──────── AVAILABLE DATA
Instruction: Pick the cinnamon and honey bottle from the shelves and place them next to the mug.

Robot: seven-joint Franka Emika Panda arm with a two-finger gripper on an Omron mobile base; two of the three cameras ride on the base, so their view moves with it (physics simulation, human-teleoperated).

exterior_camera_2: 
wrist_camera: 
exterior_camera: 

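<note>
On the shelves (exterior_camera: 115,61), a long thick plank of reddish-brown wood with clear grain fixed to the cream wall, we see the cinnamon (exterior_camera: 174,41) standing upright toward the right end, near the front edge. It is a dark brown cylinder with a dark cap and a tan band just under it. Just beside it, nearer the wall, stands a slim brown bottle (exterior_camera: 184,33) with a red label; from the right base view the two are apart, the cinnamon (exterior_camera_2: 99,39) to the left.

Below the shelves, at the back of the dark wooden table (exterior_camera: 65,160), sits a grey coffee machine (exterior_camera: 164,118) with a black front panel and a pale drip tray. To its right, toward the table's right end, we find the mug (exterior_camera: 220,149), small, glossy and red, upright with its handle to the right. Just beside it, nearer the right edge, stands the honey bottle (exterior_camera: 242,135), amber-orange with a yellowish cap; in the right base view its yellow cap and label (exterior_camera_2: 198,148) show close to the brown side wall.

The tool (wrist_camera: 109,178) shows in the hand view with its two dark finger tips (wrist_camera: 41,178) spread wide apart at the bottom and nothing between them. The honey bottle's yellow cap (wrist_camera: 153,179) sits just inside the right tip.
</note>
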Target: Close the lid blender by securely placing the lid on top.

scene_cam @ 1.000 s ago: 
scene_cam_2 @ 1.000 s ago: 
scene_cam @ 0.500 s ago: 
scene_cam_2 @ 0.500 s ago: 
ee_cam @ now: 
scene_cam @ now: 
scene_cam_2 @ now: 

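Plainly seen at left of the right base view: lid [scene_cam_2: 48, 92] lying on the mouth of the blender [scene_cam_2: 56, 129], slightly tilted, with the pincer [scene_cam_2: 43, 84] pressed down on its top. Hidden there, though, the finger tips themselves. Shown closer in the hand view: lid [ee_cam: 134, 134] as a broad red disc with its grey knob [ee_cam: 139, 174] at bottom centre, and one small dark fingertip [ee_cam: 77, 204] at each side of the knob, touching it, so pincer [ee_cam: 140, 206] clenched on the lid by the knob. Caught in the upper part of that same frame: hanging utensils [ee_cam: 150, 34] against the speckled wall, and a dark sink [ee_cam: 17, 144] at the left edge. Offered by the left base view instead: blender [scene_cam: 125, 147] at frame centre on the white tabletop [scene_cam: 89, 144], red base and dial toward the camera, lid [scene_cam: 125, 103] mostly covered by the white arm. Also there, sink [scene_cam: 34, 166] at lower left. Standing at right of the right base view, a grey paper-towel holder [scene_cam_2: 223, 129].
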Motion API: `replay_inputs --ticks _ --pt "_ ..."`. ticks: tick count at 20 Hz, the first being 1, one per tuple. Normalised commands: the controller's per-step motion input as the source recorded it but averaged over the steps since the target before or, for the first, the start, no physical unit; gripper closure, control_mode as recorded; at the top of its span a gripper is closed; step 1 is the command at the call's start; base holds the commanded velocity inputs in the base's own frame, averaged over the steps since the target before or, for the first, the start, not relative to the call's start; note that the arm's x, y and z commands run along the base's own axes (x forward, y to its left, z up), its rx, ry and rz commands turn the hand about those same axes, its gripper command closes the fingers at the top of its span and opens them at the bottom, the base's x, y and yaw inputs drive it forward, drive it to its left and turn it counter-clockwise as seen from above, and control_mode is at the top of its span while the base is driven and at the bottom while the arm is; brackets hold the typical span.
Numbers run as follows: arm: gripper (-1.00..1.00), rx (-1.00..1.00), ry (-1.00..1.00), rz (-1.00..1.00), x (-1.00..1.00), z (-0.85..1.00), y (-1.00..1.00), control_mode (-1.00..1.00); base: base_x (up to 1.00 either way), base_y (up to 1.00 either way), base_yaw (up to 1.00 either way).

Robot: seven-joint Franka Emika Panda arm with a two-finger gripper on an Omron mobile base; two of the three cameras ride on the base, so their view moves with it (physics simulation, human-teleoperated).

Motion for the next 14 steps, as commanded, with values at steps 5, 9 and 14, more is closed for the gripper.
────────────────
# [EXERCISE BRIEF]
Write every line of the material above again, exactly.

# [SOLVED PROBLEM]
Instruction: Pick the cinnamon and honey bottle from the shelves and place them next to the mug.

Robot: seven-joint Franka Emika Panda arm with a two-finger gripper on an Omron mobile base; two of the three cameras ride on the base, so their view moves with it (physics simulation, human-teleoperated).

exterior_camera_2: 
wrist_camera: 
exterior_camera: 

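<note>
On the shelves (exterior_camera: 115,61), a long thick plank of reddish-brown wood with clear grain fixed to the cream wall, we see the cinnamon (exterior_camera: 174,41) standing upright toward the right end, near the front edge. It is a dark brown cylinder with a dark cap and a tan band just under it. Just beside it, nearer the wall, stands a slim brown bottle (exterior_camera: 184,33) with a red label; from the right base view the two are apart, the cinnamon (exterior_camera_2: 99,39) to the left.

Below the shelves, at the back of the dark wooden table (exterior_camera: 65,160), sits a grey coffee machine (exterior_camera: 164,118) with a black front panel and a pale drip tray. To its right, toward the table's right end, we find the mug (exterior_camera: 220,149), small, glossy and red, upright with its handle to the right. Just beside it, nearer the right edge, stands the honey bottle (exterior_camera: 242,135), amber-orange with a yellowish cap; in the right base view its yellow cap and label (exterior_camera_2: 198,148) show close to the brown side wall.

The tool (wrist_camera: 109,178) shows in the hand view with its two dark finger tips (wrist_camera: 41,178) spread wide apart at the bottom and nothing between them. The honey bottle's yellow cap (wrist_camera: 153,179) sits just inside the right tip.
</note>
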Target: Close the lid blender by securely placing the lid on top.

scene_cam @ 1.000 s ago: 
scene_cam_2 @ 1.000 s ago: 
scene_cam @ 0.500 s ago: 
scene_cam_2 @ 0.500 s ago: 
ee_cam @ now: 
scene_cam @ now: 
scene_cam_2 @ now: 

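Plainly seen at left of the right base view: lid [scene_cam_2: 48, 92] lying on the mouth of the blender [scene_cam_2: 56, 129], slightly tilted, with the pincer [scene_cam_2: 43, 84] pressed down on its top. Hidden there, though, the finger tips themselves. Shown closer in the hand view: lid [ee_cam: 134, 134] as a broad red disc with its grey knob [ee_cam: 139, 174] at bottom centre, and one small dark fingertip [ee_cam: 77, 204] at each side of the knob, touching it, so pincer [ee_cam: 140, 206] clenched on the lid by the knob. Caught in the upper part of that same frame: hanging utensils [ee_cam: 150, 34] against the speckled wall, and a dark sink [ee_cam: 17, 144] at the left edge. Offered by the left base view instead: blender [scene_cam: 125, 147] at frame centre on the white tabletop [scene_cam: 89, 144], red base and dial toward the camera, lid [scene_cam: 125, 103] mostly covered by the white arm. Also there, sink [scene_cam: 34, 166] at lower left. Standing at right of the right base view, a grey paper-towel holder [scene_cam_2: 223, 129].
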Motion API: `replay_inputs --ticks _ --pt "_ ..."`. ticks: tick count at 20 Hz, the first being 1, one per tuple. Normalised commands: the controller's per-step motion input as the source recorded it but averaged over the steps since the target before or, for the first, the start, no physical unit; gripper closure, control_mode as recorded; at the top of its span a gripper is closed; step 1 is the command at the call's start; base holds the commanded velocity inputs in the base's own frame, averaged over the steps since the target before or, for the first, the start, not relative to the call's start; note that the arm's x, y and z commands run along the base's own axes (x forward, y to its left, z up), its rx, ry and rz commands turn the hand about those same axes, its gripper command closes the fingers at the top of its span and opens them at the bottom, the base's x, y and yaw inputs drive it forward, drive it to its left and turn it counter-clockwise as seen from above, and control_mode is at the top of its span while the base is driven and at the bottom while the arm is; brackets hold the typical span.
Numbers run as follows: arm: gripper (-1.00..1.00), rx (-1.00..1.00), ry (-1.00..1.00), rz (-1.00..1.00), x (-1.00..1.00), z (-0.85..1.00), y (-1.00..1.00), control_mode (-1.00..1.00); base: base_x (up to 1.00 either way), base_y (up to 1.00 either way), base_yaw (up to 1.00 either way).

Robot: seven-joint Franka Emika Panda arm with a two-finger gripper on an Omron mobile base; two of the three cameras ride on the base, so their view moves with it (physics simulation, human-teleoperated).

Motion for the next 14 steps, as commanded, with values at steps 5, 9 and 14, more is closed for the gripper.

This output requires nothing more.